How it works
- Drop a kick or 808 sample. MP3, WAV, FLAC, AIFF, OGG or M4A up to 100 MB — the sample is decoded and analyzed locally, nothing is uploaded.
- Read the detected pitch. Note name, frequency in Hz and fine offset in cents — with a heads-up if the 808 glides toward another note in its tail.
- Pick a target note, tune, download. The sample is pitch-shifted to your target at constant length, re-verified, and exported in the same format as the source.
Features
- Tuned (sic) for low drums. Detection focuses on the 28–250 Hz range where kicks and 808s live, with octave-error correction and multi-frame voting over the sustain.
- Note, Hz and cents. Not just the nearest note — you see the exact frequency and how many cents sharp or flat the sample sits, plus glide detection on sliding 808s.
- Constant-length tuning. The pitch moves, the duration doesn't — your sample keeps its groove and decay, exported in the same format as the source.
- Verified result. After tuning, the result is re-analyzed and compared to the target, so you know the shift actually landed.
FAQ
Is the kick & 808 tuner free?
Yes. Anonymous users get 5 free uses per day across AudioKit's free tools — no account needed. A use is counted when a sample is analyzed; tuning and downloading that sample afterwards is free. AudioKit Premium removes the daily limit.
Is my sample uploaded to a server?
No. The sample is decoded, analyzed and pitch-shifted entirely in your browser and never leaves your machine. The only network call is a tiny anonymous counter that tracks your daily free quota.
What note should I tune my kick or 808 to?
To the key of your track — that's the whole point of tuning drums. The usual choice is the root note of the song's key (an 808 in a track in F minor gets tuned to F), with the fifth as a common alternative when the root sits too low or too high for the sample. There's no magic universal note. Don't know your track's key? Run it through our Key finder first.
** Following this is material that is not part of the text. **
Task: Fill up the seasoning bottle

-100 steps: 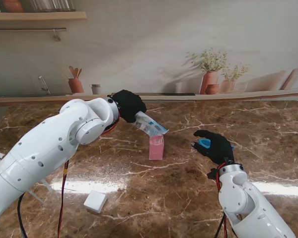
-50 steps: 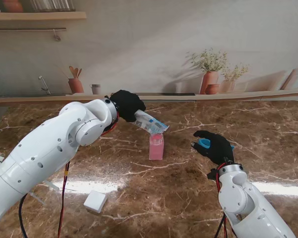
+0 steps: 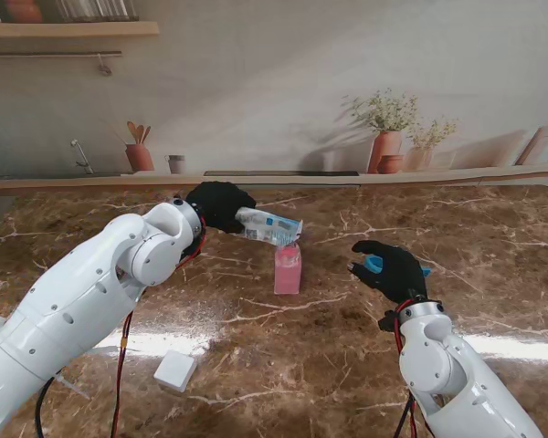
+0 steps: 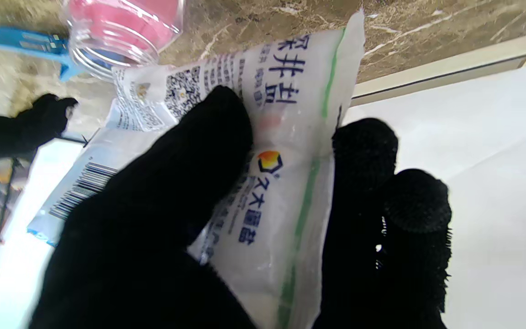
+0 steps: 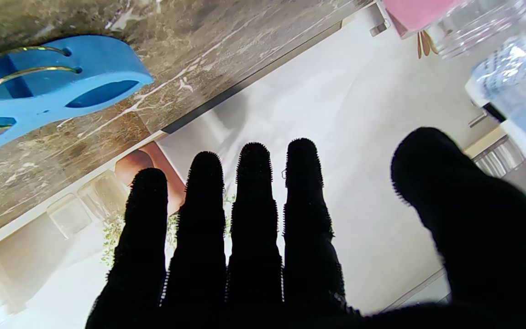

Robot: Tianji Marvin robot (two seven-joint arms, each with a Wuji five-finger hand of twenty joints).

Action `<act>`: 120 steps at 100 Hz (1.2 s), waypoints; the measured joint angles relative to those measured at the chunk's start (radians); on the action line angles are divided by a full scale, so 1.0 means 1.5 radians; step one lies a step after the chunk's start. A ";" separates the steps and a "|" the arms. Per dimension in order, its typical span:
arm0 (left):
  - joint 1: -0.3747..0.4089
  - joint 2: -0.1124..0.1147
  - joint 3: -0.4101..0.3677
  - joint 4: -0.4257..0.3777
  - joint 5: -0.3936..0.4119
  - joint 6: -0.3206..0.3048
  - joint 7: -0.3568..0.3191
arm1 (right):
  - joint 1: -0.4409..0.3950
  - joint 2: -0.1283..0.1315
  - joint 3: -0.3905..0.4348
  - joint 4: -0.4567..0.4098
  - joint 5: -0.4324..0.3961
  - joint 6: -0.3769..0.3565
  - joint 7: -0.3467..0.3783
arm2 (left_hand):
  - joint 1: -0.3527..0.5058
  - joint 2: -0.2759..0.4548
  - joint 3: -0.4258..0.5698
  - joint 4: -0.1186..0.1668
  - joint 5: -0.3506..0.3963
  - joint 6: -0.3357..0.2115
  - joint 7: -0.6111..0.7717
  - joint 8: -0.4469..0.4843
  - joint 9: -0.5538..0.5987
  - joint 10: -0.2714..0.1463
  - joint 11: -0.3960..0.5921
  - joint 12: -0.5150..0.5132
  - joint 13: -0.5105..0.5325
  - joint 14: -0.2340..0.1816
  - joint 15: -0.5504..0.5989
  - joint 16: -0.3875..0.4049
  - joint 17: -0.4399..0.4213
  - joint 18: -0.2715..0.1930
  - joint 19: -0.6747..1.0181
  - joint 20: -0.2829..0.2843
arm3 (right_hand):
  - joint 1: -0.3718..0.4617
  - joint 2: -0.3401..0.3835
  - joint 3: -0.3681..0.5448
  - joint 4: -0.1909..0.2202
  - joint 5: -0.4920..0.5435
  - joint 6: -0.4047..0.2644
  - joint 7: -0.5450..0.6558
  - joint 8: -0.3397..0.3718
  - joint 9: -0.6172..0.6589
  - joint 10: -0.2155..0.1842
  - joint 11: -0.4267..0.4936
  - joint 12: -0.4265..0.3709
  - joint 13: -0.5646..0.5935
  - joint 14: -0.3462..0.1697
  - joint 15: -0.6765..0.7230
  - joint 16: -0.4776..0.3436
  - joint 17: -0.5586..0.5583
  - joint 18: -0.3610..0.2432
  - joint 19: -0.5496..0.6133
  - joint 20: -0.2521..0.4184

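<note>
left hand (image 3: 217, 204) clamped on salt bag (image 3: 269, 226), bag tilted over the mouth of the pink seasoning bottle (image 3: 288, 268) mid-counter (image 3: 493, 228); right hand (image 3: 397, 269) spread, holding nothing, blue clip (image 3: 376, 264) beside it

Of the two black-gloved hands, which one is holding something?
The left hand is: its fingers clamp the white salt bag, tipped over the pink bottle. The right hand is open, its fingers spread, holding nothing.
</note>
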 measured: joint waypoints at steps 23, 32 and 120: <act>0.056 -0.024 -0.038 0.030 -0.126 0.047 0.097 | -0.002 0.003 -0.006 -0.016 -0.013 0.005 0.009 | 0.000 0.000 0.000 0.000 -0.001 0.000 0.000 0.017 -0.001 0.000 0.005 0.000 0.000 0.000 0.000 0.001 -0.015 0.000 0.000 0.006 | 0.000 0.000 0.000 0.000 0.000 0.000 0.000 0.000 0.000 0.000 0.000 0.000 0.000 0.000 0.000 0.000 0.000 0.000 0.000 0.000; 0.080 -0.036 -0.051 0.038 -0.165 0.052 0.141 | -0.002 0.004 -0.006 -0.026 -0.019 0.006 0.014 | 0.000 0.000 0.000 0.000 -0.001 0.000 0.000 0.023 -0.007 0.000 0.013 0.000 -0.007 0.000 0.000 0.001 -0.027 0.000 -0.006 0.008 | 0.000 0.000 0.000 0.000 0.000 0.000 0.000 0.000 0.000 0.000 0.000 0.000 0.000 0.000 0.002 0.000 0.000 0.000 0.000 0.000; 0.225 -0.146 -0.055 0.058 -0.804 -0.151 0.231 | -0.013 -0.005 -0.054 -0.213 0.055 0.018 0.021 | 0.020 0.000 -0.002 0.000 -0.002 0.003 0.000 0.053 -0.047 0.001 0.058 -0.017 -0.109 0.014 -0.147 0.013 -0.219 0.002 -0.165 -0.022 | -0.005 -0.016 -0.130 0.000 -0.077 0.104 -0.070 -0.044 0.000 0.008 0.034 0.041 0.099 0.007 0.203 0.162 0.094 0.024 0.210 0.134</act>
How does the pitch detection work?
The tool skips the attack transient and analyzes the sustain of the sample — the part your ear hears as the note — looking for the fundamental in the 28–250 Hz range, with octave-error correction and several analysis frames voting on the result. You get the note, the exact frequency in Hz and the offset in cents, and a warning if the pitch glides during the tail (common on sliding 808s). It needs tonal material: a snare or a noisy percussion won't give a clear pitch, and the tool says so honestly.
Does tuning change the length or the sound of my sample?
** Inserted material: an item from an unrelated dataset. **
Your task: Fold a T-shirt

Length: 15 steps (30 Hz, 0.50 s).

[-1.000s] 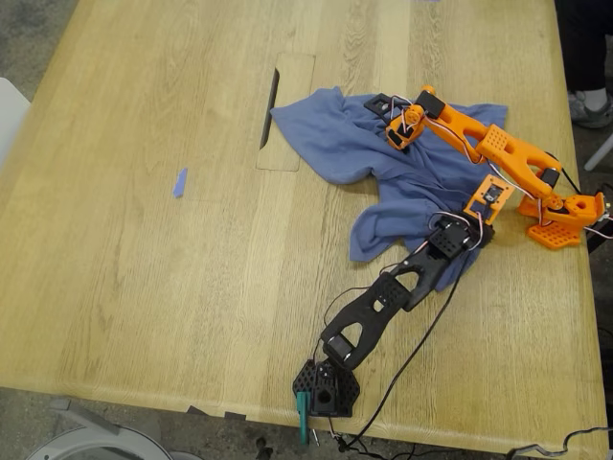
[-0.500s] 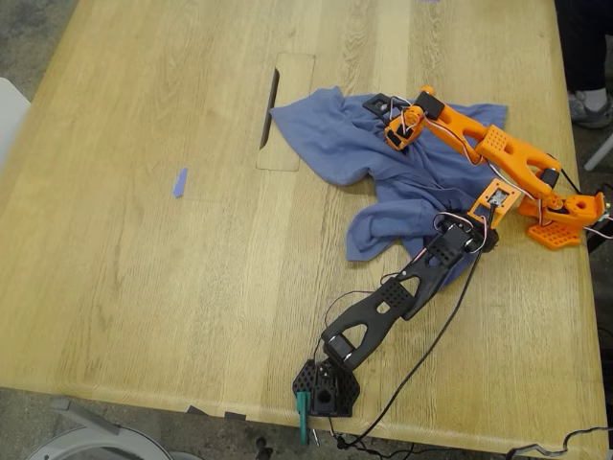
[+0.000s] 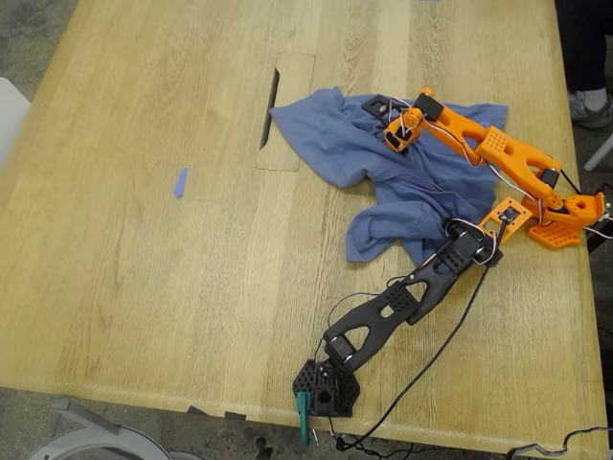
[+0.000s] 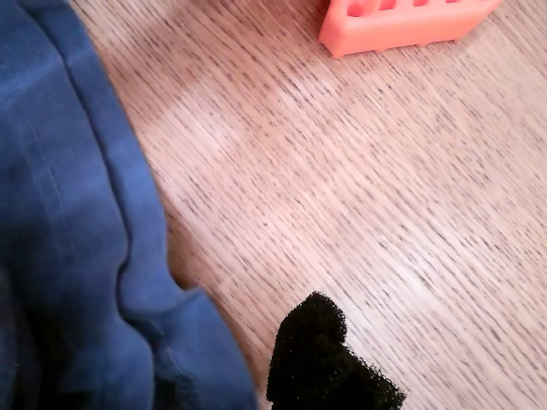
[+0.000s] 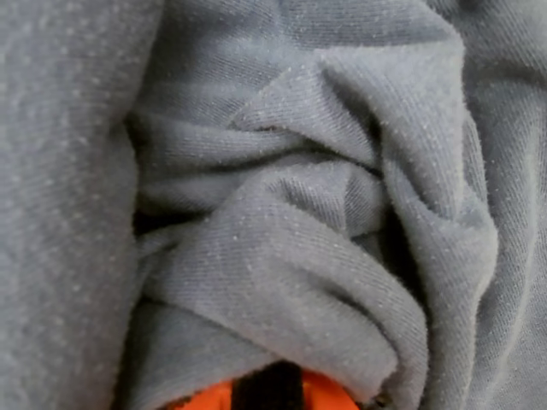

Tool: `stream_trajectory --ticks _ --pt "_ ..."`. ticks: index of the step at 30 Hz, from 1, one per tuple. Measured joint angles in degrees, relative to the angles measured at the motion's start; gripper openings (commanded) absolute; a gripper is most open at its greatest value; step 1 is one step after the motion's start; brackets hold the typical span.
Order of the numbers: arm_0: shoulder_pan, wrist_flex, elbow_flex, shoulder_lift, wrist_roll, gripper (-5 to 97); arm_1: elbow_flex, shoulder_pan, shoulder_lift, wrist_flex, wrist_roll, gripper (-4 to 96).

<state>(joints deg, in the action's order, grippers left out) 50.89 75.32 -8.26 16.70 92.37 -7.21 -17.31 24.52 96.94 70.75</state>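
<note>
The light oak table (image 3: 144, 287) fills most of the exterior view, with a rectangular cable-hatch lid (image 3: 287, 110) set into its top. On it the T-shirt (image 3: 383, 168) lies crumpled toward the exterior view's right, one bunch reaching up to the hatch and a lower flap spreading toward the table's near edge; no print shows in any view. The black arm (image 3: 402, 297) runs from its base (image 3: 326, 388) at the near edge up to the shirt's lower hem, and my first gripper (image 3: 506, 218) sits just off that hem over bare wood. The first wrist view shows the shirt's stitched hem (image 4: 102, 213), wood beside it, a black foam-padded fingertip (image 4: 320, 359) and a corner of the orange base (image 4: 402, 21); I cannot tell whether these jaws are parted or pressed together, and nothing shows between them. The orange arm (image 3: 488, 144) stretches from its base (image 3: 565, 216) near the exterior view's right edge across the shirt, and my second gripper (image 3: 391, 120) is down in the upper bunch; the second wrist view shows a thick fold of cloth (image 5: 282, 256) gathered right at the orange jaw, apparently pinched. A small blue tape strip (image 3: 179, 182) lies well apart, toward the exterior view's left. A person's shoe (image 3: 586, 105) shows at the exterior view's right edge.
</note>
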Motion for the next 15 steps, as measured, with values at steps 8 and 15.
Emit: stream_trajectory --ticks 8,15 --pt "0.26 -6.06 2.20 0.00 -3.08 56 0.00 0.62 0.00 0.00 -0.09 -0.2" --pt "-0.70 -8.44 1.14 -1.76 -5.36 58 0.00 0.97 0.00 0.00 -0.18 -0.2"
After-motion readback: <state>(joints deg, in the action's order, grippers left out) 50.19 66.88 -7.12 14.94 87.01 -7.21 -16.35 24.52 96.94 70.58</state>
The length, no — the pitch-shift is constant-length by design, so the decay and groove stay put, and the file is exported in the same format as the source. The sound: small shifts are clean, but beyond roughly ±7 semitones artifacts can become audible — that's inherent to any pitch-shifting, and the tool warns you when you cross that range. The result is also re-analyzed after tuning so you can confirm it landed on the target note.